**Recorded data:**

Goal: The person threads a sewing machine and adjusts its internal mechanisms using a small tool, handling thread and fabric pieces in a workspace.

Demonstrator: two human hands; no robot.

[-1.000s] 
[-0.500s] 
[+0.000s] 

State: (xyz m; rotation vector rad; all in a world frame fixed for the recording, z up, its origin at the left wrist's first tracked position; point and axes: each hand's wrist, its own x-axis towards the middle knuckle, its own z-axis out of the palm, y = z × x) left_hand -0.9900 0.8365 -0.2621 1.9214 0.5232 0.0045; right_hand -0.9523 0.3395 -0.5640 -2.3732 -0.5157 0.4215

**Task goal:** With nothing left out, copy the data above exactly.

**Expected answer:**
Goal: The person threads a sewing machine and adjusts its internal mechanisms using a small tool, handling thread and fabric pieces in a workspace.

Demonstrator: two human hands; no robot.

[-1.000s] 
[-0.500s] 
[+0.000s] 

State: (xyz m; rotation vector rad; all in a world frame fixed for the recording, z up, its origin at the left wrist's first tracked position; point and axes: each hand's wrist, its own x-axis towards the middle knuckle, its own z-axis out of the palm, y = z × x) left_hand -0.9900 0.8365 -0.2621 1.9214 0.5232 0.0045; right_hand -0.9523 0.3395 -0.5640 -2.3732 -0.5157 0.4215

This answer is now finished.